Think of it like trying to work with a massive spreadsheet on a computer with limited RAM. DeepSeek’s solution, called “Engram,” essentially creates a more efficient filing system that lets the AI store basic facts separately from complex calculations – freeing up precious computing power for the harder thinking tasks.

Why chip memory matters

The challenge isn’t just about raw computing power. Modern AI models need to access vast amounts of information quickly during training and when responding to queries. That requires high-bandwidth memory (HBM) – specialised, fast-access memory built into advanced GPUs.

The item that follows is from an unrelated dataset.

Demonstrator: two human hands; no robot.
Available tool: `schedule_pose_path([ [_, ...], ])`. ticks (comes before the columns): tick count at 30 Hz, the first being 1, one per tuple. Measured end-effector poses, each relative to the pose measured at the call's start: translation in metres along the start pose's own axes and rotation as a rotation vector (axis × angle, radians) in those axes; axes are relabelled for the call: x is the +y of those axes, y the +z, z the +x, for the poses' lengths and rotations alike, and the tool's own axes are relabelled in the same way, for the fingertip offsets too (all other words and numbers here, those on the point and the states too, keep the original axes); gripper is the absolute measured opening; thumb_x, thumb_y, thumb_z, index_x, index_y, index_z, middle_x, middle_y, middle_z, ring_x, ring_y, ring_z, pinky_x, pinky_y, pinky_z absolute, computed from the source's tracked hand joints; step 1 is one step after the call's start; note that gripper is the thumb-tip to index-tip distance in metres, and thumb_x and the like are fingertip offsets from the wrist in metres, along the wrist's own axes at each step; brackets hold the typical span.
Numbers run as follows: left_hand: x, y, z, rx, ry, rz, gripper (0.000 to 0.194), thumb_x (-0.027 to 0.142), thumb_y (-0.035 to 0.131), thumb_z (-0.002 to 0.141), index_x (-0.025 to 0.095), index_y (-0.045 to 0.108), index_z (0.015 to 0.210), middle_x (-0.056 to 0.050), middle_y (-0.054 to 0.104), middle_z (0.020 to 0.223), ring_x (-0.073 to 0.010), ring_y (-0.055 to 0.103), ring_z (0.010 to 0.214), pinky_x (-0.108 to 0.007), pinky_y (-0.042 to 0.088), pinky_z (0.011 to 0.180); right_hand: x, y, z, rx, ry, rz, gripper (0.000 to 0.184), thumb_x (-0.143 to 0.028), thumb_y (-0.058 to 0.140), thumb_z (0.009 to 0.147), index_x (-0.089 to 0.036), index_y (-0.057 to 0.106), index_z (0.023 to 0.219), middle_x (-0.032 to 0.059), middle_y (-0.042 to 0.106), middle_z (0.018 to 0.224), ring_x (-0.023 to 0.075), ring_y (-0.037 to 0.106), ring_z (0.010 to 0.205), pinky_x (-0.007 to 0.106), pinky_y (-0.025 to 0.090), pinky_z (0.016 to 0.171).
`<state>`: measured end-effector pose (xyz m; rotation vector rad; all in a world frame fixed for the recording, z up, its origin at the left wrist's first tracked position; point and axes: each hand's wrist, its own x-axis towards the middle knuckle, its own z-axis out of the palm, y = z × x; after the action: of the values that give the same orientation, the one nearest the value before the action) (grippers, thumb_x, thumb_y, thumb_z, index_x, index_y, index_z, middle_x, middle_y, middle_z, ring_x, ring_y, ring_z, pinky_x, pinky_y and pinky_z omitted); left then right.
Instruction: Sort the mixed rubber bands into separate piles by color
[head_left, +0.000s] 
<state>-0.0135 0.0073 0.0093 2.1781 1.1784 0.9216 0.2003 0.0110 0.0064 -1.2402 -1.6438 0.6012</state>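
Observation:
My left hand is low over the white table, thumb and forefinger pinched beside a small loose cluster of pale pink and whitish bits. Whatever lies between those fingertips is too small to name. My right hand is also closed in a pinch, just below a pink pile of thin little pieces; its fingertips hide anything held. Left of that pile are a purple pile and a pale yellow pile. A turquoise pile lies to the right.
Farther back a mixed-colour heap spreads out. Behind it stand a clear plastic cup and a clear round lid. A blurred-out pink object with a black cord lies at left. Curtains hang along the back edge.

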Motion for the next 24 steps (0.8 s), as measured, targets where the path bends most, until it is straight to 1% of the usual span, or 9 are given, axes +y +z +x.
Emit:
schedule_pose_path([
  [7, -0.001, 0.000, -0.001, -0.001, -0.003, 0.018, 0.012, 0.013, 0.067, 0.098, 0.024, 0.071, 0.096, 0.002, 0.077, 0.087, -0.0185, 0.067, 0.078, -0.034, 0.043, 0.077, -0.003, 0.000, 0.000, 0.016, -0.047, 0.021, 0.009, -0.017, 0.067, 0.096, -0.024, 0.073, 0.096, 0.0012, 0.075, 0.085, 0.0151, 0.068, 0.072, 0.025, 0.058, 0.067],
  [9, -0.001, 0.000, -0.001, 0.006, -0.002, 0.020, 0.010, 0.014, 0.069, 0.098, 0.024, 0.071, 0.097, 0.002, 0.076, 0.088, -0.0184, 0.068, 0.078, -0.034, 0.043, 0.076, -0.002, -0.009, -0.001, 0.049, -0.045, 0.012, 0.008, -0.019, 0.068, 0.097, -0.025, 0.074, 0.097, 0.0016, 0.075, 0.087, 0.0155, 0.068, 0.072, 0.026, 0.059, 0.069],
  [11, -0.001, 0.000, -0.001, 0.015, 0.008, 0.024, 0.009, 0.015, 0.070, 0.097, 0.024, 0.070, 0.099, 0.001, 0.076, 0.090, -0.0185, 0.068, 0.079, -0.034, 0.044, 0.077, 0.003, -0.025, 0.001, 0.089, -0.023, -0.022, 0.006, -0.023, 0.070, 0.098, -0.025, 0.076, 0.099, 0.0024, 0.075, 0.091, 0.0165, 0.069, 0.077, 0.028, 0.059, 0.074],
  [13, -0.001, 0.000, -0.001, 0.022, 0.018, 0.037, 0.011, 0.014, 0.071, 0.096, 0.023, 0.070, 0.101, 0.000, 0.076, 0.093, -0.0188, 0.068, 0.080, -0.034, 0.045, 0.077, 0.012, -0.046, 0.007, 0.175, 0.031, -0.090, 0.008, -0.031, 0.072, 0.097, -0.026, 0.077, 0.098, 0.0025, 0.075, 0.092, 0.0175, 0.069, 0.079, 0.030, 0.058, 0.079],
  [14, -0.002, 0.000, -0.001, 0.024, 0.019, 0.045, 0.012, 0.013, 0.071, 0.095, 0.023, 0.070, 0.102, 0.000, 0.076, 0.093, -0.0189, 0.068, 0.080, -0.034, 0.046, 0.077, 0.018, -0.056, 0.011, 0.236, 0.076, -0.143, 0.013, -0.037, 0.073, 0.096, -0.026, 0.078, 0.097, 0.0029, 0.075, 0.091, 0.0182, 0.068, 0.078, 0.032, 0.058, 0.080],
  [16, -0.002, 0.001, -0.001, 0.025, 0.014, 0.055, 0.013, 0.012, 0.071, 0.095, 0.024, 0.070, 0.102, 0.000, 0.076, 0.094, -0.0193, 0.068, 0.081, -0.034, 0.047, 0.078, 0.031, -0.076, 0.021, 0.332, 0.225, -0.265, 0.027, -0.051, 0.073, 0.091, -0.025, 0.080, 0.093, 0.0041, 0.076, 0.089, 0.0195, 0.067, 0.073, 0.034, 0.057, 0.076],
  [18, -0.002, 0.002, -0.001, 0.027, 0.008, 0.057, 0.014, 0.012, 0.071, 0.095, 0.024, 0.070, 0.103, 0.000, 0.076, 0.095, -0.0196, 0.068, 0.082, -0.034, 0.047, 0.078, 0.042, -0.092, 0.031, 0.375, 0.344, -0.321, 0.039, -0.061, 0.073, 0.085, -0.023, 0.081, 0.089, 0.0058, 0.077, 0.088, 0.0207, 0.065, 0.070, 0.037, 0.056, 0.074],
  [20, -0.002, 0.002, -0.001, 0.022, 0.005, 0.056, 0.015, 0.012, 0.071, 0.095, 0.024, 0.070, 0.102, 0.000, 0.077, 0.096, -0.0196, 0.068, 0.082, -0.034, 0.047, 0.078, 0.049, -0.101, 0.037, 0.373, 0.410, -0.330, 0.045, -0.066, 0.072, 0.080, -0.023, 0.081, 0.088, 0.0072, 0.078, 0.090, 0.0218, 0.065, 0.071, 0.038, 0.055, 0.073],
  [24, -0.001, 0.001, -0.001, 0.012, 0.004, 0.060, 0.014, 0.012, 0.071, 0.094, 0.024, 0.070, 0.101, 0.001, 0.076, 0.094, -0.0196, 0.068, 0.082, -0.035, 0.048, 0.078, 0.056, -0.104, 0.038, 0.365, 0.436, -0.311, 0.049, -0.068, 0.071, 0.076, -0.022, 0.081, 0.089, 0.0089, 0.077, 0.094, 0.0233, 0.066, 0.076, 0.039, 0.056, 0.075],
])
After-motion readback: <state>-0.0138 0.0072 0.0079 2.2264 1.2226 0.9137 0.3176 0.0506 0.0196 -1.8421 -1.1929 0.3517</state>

The is where China faces a significant disadvantage. According to Ray Wang, a Seoul-based analyst at SemiAnalysis cited in the South China Morning PostChina’s leading memory chip manufacturer ChangXin Memory Technologies remains several years behind industry leaders like Samsung, SK Hynix, and Micron – despite making steady progress.

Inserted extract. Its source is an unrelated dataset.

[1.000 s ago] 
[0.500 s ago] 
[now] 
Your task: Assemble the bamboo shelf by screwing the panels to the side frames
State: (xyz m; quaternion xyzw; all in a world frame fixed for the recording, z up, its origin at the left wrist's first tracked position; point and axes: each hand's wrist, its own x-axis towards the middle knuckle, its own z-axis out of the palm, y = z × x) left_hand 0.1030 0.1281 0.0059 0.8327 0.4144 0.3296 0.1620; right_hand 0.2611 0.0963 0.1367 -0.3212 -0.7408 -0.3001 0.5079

How the breakthrough works

Traditional AI models handle everything through computation – even retrieving simple, basic information. The researchers argue this wastes processing power on “trivial operations” that could be better used for complex reasoning.

Engram changes this by letting models “look up” foundational facts more efficiently, similar to how humans might consult a reference book for basic information not recalculating it from scratch each time.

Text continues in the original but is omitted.